Un bagliore, un’esplosione improvvisa di luce cauta si fa spazio tra le sagome buie degli edifici più lontani. Nessun tuono, nessun rombo, nessun suono la segue. Il vuoto si ridisegna dietro il lampione.
In una grande città giapponese, un ragazzo sui 24 anni passa una paglia al compare grassoccio, mentre sui sedili posteriori si siedono due ragazze appena maggiorenni, la prima bisbiglia qualcosa alla seconda, che ride con un movimento del capo in avanti e appoggia la borsetta succinta.
A varie miglia da qui, un fischio – forse un residuo di ordigni del controspionaggio sovietico – si spande nel tempo, risulta altalenante, ora lo distingui chiaramente, ora ti sembra di immaginarlo; a un tratto una di queste oscillazioni d’intensità sonora prolunga la sua componente più alta, che invece di ridiscendere, aumenta, aumenta, è vicino, vicinissimo, è lì, assordante, ti schiaffeggi le orecchie, urli, persiste, aumenta. Deflagra.
Il rumore di una sveglia portatile distingue i secondi di una cameretta per convenzione, illuminato da chiara luce pomeridiana, oltre ad esso, giù nel cortile, dei ragazzini stanno giocando gentili. P. sta in porta, piega le ginocchia fragili e molleggia sulle articolazioni, ancheggiando da destra a sinistra di moto armonico, sguardo fisso sul pallone, come quelli veri.
Inizia a piovere. Le gocce – oltremodo grosse, primato stagionale – devastano un campicello, sciolgono lo strato di terra nuova, messa lì per rifare il prato, disperdono i semi, annegano i boccioli, tutto scorre sulla terra argillosa, fottutamente impermeabile, che sta lì da sempre.
Una donna si volta sotto un portico, guardandosi alle spalle.
Corpi morti, corpi morti, corpi morti dappertutto, corpi morti che giacciono su campi di erbaccia grigia scura, sottile, infida. Corpi morti sugli aerei di linea, corpi morti in ascensore.
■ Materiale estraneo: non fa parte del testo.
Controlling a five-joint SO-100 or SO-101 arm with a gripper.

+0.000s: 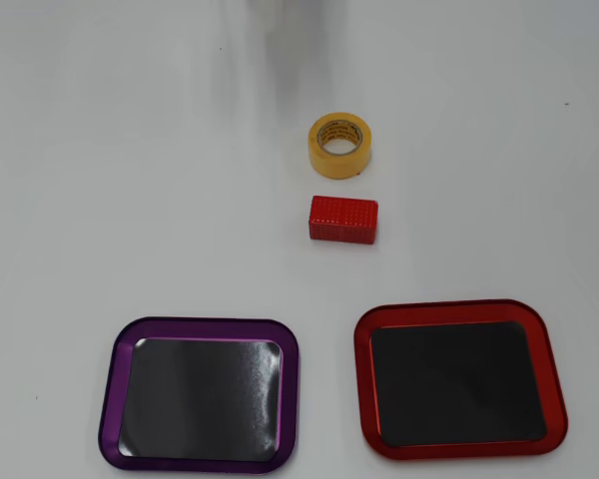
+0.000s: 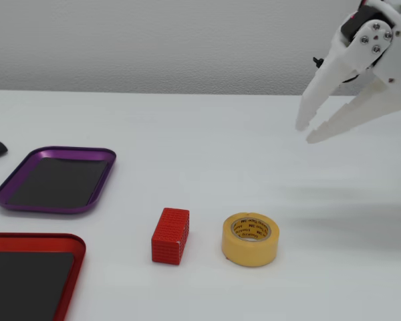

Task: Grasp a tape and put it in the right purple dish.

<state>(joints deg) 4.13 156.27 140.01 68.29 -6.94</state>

“Oh! Pé! Te conviene de girà ‘l cassone d’alincontrario! Ahò, me senti!? Ah, stordito de uno…” grida tendendo marziale il braccio nel frastuono del mercato un uomo di corporatura allenata e nel contempo devastata dal  lavoro, sudando anche le bretelle.
Una gigantesca folla si  divincola per le strade di una città mitteleuropea, qui, là, urla, s’agita, brulica, esasperata. Pugni e manifesti, volantini e voci megafonate, qualche lattina, bottiglie, cori incessanti, sgolati sulle stesse ritmiche. Nessuna domanda, se non un “Ricordati di me” spaurito. Bisbigliato.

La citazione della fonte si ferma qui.